Dewasa ini, KOSGORO mewadahi 10 Gerakan dan 7 Lembaga, salah satunya adalah GEMA KOSGORO (Gerakan Mahasiswa KOSGORO). KOSGORO juga merupakan salah satu KINO (Kelompok Induk Organisasi), disamping SOKSI dan MKGR, yang melahirkan Partai Golkar. Namun perlu dicatat bahwa dalam perkembangannya, KOSGORO tidak berafiliasi dengan partai politik manapun. Pertumbuhan pesat KOSGORO berakar pada budaya yang mengutamakan karya-karya kecil namun nyata, dari pada rencana-rencana besar penuh janji tetapi tiada terwujud. KOSGORO mendidik para anggotanya dalam semangat: ”uruslah hal-hal yang kecil secara nyata, dengan begitu hal-hal yang besar dengan sendirinya akan menjadi terurus”. Selain itu, KOSGORO dalam gerak langkahnya dituntun serta dilandasi oleh suatu ”sambung rasa” dengan rakyat, yang kemudian tumbuh menjadi suatu ”sambung jiwa”. Dalam mengamalkan Pancasila, KOSGORO dijiwai oleh Tri-Dharma KOSGORO, yaitu (a) Pengabdian, (b) Kerakyatan, dan (c) Solidaritas. Tri-Dharma KOSGORO adalah pencerminan tekad KOSGORO untuk mengemban Amanat Penderitaan Rakyat sekaligus untuk mengembangkan aspirasi-aspirasi nasional. Dengan Tri-Dharma KOSGORO, jelaslah bahwa KOSGORO bertekad melaksanakan karyanya yang tunggal (EKA-KARYA KOSGORO), yaitu pelaksanaan pembangunan materiil dan spirituil, dengan pengetrapan jiwa gotong-royong di medan pengabdian kepada Rakyat dan tanah air untuk pembangunan kehidupan bangsa.
 
Terkait dengan hal tersebut, GEMA KOSGORO dibentuk guna meneruskan kelestarian perjuangan pemuda dalam mengemban amanat penderitaan rakyat sekaligus untuk mengembangkan aspirasi-aspirasi nasional. GEMA KOSGORO dalam melaksanakan kegiatannya bertujuan mewujudkan mahasiswa yang berwawasan kebangsaan serta memiliki kemampuan konsepsional dan operasional yang sesuai dengan disiplin ilmu dan jenjang studi guna pencapaian cita-cita perjuangan bangsa. GEMA KOSGORO berfungsi sebagai organisasi kemasyarakatan, kader, dan kejuangan. Untuk mencapai tujuan berdasarkan sifat, status, dan fungsi maka GEMA KOSGORO berusaha: (1) menghimpun dan mengembangkan pikiran serta potensi mahasiswa untuk mengabdi kepada masyarakat, bangsa dan negara; (2) menggalang persatuan dan kesatuan mahasiswa atas dasar rasa solidaritas yang positif sebagai generasi penerus perjuangan bangsa; (3) melakukan kegiatan-kegiatan pendidikan, penelitian dan pengkajian guna meningkatkan kualitas partisipasi mahasiswa dalam pengabdiannya kepada masyarakat, bangsa dan negara; (4) usaha-usaha lain yang sesuai dengan dasar perjuangan dan tujuan organisasi.
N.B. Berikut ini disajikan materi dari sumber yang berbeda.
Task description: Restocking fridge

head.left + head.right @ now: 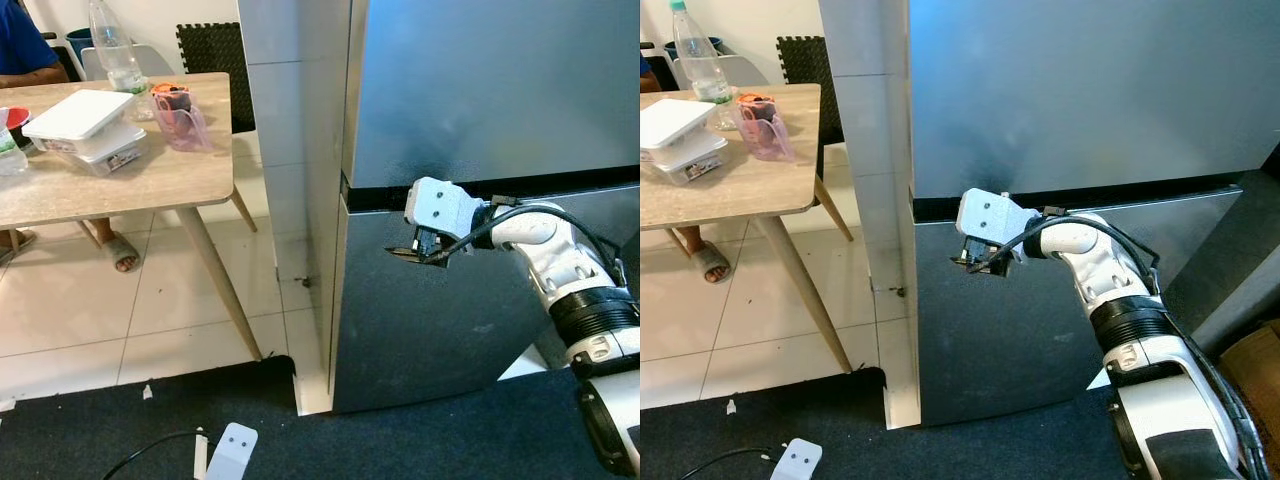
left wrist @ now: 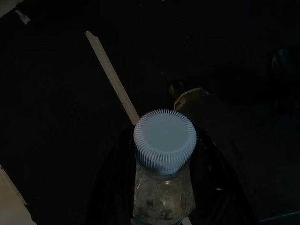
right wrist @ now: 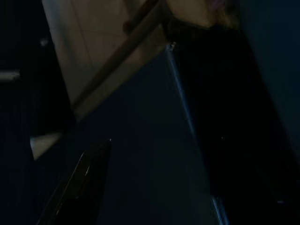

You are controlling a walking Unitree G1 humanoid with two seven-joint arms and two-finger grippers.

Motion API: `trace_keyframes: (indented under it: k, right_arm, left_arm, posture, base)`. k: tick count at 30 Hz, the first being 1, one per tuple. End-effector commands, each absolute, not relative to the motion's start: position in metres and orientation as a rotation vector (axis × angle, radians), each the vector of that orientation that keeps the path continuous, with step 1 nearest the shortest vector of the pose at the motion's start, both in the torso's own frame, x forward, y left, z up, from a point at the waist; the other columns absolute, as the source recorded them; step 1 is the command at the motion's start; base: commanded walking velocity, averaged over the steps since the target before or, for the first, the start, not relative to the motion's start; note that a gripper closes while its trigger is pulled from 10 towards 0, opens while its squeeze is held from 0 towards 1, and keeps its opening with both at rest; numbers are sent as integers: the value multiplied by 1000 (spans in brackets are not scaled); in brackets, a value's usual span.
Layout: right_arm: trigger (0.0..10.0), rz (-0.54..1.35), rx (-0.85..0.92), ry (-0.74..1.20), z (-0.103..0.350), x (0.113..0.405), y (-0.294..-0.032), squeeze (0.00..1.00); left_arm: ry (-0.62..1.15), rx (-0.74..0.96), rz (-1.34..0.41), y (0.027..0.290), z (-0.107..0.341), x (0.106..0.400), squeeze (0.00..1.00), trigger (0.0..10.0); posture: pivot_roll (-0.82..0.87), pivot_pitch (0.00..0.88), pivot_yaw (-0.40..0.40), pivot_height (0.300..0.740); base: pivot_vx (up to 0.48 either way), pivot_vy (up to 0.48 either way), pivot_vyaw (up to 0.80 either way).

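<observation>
A tall grey fridge stands before me with both doors closed. My right gripper is pressed against the top edge of the lower door, just under the dark seam and near the door's left side. The right wrist view is dark and shows the door's edge running past. In the left wrist view, my left gripper is shut on a clear bottle with a white ribbed cap, held upright over the dark floor.
To the left stands a wooden table bearing white boxes, a pink container and a water bottle. A person in blue sits behind it. A white tiled column flanks the fridge. A white block and a cable lie on the dark carpet.
</observation>
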State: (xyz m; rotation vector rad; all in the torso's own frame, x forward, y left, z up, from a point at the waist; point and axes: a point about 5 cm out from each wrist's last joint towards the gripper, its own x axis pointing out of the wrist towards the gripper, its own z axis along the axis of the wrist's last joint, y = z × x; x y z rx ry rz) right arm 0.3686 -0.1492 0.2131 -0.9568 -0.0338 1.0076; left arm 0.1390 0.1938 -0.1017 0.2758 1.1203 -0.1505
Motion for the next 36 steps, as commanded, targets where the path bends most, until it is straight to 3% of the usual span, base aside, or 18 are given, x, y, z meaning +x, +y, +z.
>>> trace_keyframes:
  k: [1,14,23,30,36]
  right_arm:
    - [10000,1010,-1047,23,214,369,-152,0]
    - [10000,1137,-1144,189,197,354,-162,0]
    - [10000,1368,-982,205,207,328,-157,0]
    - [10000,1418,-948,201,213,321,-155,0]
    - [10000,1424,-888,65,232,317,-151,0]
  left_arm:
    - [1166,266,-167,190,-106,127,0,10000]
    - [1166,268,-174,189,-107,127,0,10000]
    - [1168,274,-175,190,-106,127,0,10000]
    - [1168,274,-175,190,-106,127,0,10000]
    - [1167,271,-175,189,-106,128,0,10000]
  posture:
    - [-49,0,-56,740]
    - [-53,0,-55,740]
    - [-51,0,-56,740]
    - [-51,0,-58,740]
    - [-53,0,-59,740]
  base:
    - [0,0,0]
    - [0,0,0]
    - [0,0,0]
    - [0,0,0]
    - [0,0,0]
Ketua Umum PIMPINAN PUSAT KOLEKTIF KOSGORO :
1. Mas Isman (1957-1982),
2. Martono (1982-1990),
3. Soeprapto (1990-1995),
4. Drs. H. Bambang W.S (1995-2000),
5. Hayono Isman (2000-2006),
6. H. Effendi Jusuf, SH (2006-2011).
Tokoh-tokoh lain KOSGORO , yaitu: Siswono Yudhohusodo, Adi Sasono, Sarwono Kusumaatmadja, Prabowo Subianto, Agung Laksono, Ermaya, DedeYusuf, Paskah Suzetta, M.Lukman Edy, dll.
 
Kader KOSGORO memiliki Buku Saku bernama “PEDOMAN PERJUANGAN KOSGORO” sebagai panduan kader agar melajutkan perjuangan dan tetap mengabdi pada rakyat.KOSGORO sebagai induk organisasi selain mewadahi 10 Gerakan dan 7 Lembaga, kader KOSGORO juga terdistribusi di berbagai instansi dan partai politik yang bergerak dalam berbagai bentuk kegiatan & Icon, seperti: K9 (KOSGORO 9, yaitu produk miniatur motor gede dari garpu sendok oleh kader Gema KOSGORO Jawa Barat), KJ&D (Koperasi KOSGORO Jaringan & Distribusi), KOSGORO 1957 (Kader KOSGORO pada tahun 2003 mambuat Sayap (bukan KINO) Partai GOLKAR demi menyampaikan aspirasi rakyat melalui partai ini).